Ferhat onu görür görmez hayatının kadınını bulduğunu anlar.
“Ailecek Şaşkınız” Hollywood komedilerinde sık gördüğümüz bir
hikaye kalıbını kullanıyor aslında; negatif bir karakter gerçek
aşkla tanışınca giderek değişmeye başlar.

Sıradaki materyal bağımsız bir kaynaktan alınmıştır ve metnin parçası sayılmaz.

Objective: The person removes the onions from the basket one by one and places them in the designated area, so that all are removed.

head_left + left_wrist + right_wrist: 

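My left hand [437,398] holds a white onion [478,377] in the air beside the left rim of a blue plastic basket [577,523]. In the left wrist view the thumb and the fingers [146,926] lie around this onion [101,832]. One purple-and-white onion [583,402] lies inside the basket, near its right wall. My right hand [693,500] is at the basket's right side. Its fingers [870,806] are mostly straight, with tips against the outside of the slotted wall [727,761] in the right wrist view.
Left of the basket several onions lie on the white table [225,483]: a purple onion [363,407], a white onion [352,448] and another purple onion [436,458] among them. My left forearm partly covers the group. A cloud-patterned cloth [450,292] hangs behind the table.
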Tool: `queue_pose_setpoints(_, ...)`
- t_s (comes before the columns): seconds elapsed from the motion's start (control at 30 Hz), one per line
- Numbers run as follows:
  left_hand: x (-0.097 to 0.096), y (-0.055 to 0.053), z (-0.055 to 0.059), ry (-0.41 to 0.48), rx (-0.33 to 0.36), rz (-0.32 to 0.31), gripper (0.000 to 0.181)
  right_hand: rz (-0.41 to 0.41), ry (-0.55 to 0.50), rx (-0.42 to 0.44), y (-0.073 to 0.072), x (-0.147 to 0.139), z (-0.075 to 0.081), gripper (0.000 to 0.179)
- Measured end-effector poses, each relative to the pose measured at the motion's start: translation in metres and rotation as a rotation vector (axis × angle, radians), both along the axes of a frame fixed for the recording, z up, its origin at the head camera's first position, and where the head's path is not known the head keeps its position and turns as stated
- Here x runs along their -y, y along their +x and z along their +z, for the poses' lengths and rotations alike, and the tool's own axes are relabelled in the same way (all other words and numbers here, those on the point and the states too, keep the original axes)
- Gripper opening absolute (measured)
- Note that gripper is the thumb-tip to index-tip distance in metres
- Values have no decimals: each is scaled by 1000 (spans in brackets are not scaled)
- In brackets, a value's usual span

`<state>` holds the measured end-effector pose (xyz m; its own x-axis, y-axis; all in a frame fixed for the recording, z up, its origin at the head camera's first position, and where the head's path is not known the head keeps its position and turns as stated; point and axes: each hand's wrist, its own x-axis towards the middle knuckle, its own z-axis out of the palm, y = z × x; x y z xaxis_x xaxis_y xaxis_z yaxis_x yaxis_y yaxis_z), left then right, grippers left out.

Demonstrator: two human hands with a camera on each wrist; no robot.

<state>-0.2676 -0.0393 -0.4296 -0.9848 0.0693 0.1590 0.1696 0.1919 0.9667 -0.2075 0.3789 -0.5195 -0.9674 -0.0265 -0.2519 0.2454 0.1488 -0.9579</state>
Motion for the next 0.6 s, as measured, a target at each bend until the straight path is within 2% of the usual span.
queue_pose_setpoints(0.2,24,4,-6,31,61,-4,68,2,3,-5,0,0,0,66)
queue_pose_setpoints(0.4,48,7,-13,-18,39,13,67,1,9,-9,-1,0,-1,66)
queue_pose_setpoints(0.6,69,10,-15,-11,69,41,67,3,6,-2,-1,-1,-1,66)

Filmin yazar/yönetmeni
Selçuk Aydemir bu her zaman tutan romantik komedi formülünü Ahmet
Kural-Murat Cemcir ikilisinin dinamik komedi performanslarına
uyumlu bir hale getirebilmiş. Böylelikle ortaya, belki çok da
sağlam bir öyküyle çevrili olmasa da bir yanıyla hareketli bir
durum komedisi, diğer yanıyla da sevimli bir romantik komedi
sürerken, ‘iyi insan olmanın güzelliği’ mesajını da ulaştırabilmiş.

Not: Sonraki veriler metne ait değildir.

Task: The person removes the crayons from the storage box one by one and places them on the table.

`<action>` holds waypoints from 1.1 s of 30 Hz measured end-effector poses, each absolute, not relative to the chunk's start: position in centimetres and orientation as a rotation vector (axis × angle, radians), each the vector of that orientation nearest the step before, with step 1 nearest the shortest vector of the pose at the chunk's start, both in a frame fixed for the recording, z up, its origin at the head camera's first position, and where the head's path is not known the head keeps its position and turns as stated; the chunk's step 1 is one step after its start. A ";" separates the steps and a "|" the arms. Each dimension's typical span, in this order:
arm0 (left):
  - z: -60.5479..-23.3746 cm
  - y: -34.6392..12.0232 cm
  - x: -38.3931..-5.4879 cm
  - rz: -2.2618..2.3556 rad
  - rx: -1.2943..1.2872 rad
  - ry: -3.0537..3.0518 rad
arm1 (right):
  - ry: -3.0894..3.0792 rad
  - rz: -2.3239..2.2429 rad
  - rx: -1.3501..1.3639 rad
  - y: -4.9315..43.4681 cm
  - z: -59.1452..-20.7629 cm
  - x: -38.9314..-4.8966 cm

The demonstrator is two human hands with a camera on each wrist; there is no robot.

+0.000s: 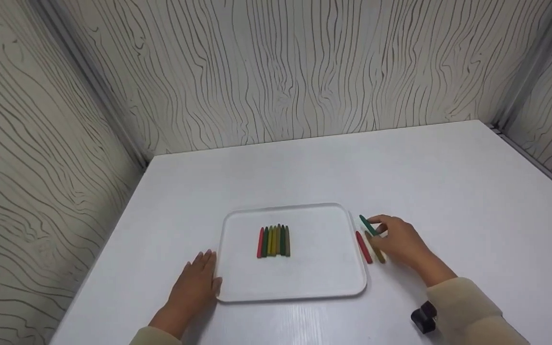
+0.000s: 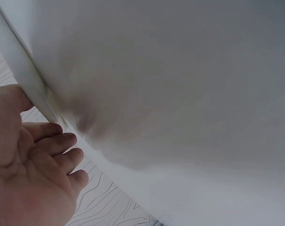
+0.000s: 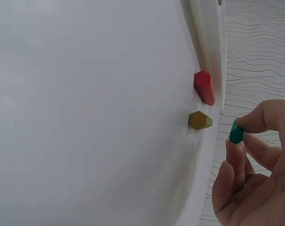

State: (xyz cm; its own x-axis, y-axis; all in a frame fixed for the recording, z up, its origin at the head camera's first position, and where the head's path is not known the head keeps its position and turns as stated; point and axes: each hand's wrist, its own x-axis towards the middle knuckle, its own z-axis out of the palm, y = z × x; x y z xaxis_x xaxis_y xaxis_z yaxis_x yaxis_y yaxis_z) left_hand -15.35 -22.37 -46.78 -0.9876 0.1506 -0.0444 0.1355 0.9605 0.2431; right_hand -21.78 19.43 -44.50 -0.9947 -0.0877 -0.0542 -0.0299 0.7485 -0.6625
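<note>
Between the thumb and fingers of my right hand [image 1: 399, 239] is a green crayon [image 1: 368, 224], pinched just past the right edge of the white tray [image 1: 324, 270]. In the right wrist view, the green crayon [image 3: 236, 133] shows end-on at the fingertips. Beneath that hand, a red crayon [image 1: 363, 247] and a yellow-brown crayon [image 1: 377, 250] lie side by side along the tray's right rim. My left hand [image 1: 194, 285] rests at the tray's left edge, fingers extended and thumb at the rim. Several crayons [image 1: 274, 242] in red, green, yellow and brown lie in a tight upright row on the tray.
The white table [image 1: 276, 177] runs back to a wall [image 1: 276, 72] with a wood-grain pattern. A second patterned wall [image 1: 41, 191] stands on the left. Under the right sleeve [image 1: 467, 306] is a small black object [image 1: 423, 320].
</note>
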 end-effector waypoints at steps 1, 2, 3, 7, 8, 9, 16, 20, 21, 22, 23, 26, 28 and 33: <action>-46.8 -22.4 -15.3 0.373 0.222 3.051 | 2.861 -1.076 -0.090 19.6 -44.6 -21.7; -46.8 -22.5 -15.3 0.373 0.223 3.054 | 2.858 -1.068 -0.085 19.7 -44.6 -21.6; -46.8 -22.5 -15.3 0.372 0.226 3.057 | 2.859 -1.060 -0.084 19.8 -44.7 -21.5; -46.8 -22.7 -15.2 0.337 0.226 3.067 | 2.872 -1.015 -0.094 20.2 -44.9 -21.1; -46.8 -22.7 -15.2 0.325 0.223 3.067 | 2.874 -1.004 -0.096 20.3 -44.9 -21.0; -46.8 -22.7 -15.2 0.317 0.218 3.065 | 2.876 -0.993 -0.100 20.3 -45.0 -20.9; -46.7 -22.6 -15.2 0.309 0.199 3.050 | 2.864 -0.979 -0.084 20.6 -45.3 -20.5; -46.7 -22.5 -15.2 0.313 0.203 3.051 | 2.845 -0.976 -0.067 20.5 -45.2 -20.3; -46.7 -22.5 -15.2 0.314 0.204 3.052 | 2.839 -0.977 -0.061 20.5 -45.1 -20.2; -46.7 -22.5 -15.2 0.315 0.208 3.054 | 2.836 -0.976 -0.060 20.5 -45.1 -20.2; -46.7 -22.5 -15.2 0.317 0.212 3.056 | 2.833 -0.976 -0.057 20.5 -45.1 -20.1; -46.8 -22.5 -15.2 0.323 0.222 3.061 | 2.821 -0.984 -0.045 20.5 -45.0 -20.0; -46.8 -22.4 -15.2 0.328 0.229 3.062 | 2.817 -0.986 -0.042 20.6 -45.0 -19.9; -46.8 -22.3 -15.2 0.346 0.248 3.071 | 2.815 -0.974 -0.047 20.8 -44.9 -19.8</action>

Ferhat ve Gökhan’ın 23 Nisan’da kaymakam odasındaki çocuk
halleriyle hayli yüksek başlayan film sonra bir süre bir
aşırılıklar komedisi intibası yaratıyor ama Elif’in hikayeye
girişiyle toparlanıyor ve giderek kıvamına da kavuşuyor.

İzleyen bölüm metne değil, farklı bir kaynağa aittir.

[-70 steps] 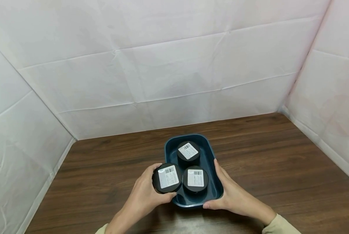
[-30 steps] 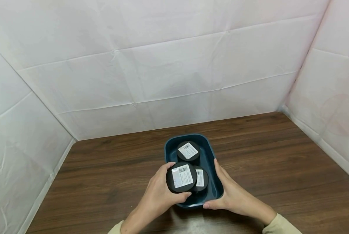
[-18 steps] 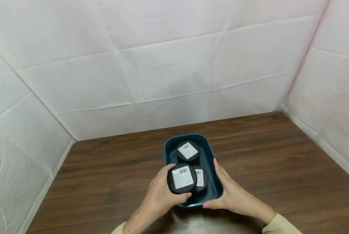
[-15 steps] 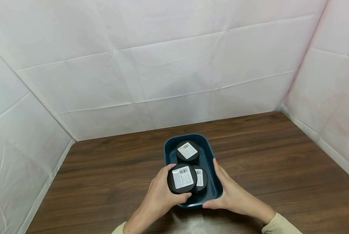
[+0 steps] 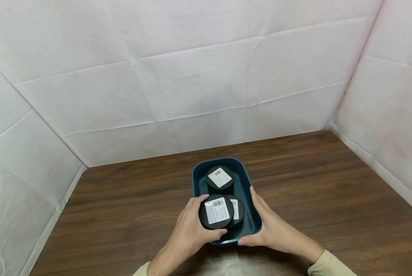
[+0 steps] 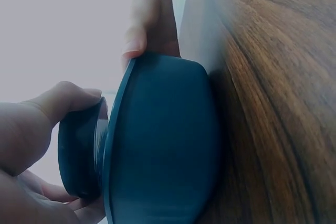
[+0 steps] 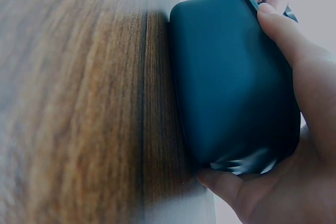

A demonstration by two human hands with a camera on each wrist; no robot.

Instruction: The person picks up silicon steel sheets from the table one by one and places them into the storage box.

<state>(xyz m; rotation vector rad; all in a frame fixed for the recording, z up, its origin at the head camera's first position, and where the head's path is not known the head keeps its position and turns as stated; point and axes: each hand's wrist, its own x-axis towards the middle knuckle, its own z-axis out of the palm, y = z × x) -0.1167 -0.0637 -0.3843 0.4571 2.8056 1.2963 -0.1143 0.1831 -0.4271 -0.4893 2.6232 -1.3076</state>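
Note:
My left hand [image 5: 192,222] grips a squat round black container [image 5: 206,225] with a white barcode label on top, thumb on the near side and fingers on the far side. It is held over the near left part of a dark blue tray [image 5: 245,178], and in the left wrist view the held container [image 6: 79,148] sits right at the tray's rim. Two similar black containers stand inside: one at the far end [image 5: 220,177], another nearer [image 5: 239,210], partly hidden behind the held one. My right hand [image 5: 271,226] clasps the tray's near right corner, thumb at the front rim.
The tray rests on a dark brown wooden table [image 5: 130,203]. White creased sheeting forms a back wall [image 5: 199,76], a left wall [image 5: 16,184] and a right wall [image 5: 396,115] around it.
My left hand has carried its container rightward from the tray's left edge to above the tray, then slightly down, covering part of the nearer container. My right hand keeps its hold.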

Tamamı Bursa’da, hatta Tirilye’de geçen hikaye bize diğer
komedilere göre farklı bir şehir mekanı sunuyor her şeyden önce.
Ayrıca bir Şahan Gökbakar komedisi gibi sadece ana karakterine
odaklanmıyor Selçuk Aydemir komedileri. Önceki filmlerinde de
olduğu gibi hikayede etkili yan karakterleri onları iyi oynayacak
oyuncularla donatıyor. Mesela “Ailecek Şaşkınız”da Cengiz Bozkurt
da Elif’in babası rolünde filmin komedi dozunu arttıran bir
performans sergilemiş. Kızına hayırlı bir kısmet isteyen baba
karakterini en fazla ne kadar farklılaştırabilirsiniz ki? Ama
Aydemir ve Bozkurt öyle klişelerden öyle mizahi durumlar
çıkarabilmişler ki o karakterde; ‘şükür namazı’ ve ‘hayat öpücüğü’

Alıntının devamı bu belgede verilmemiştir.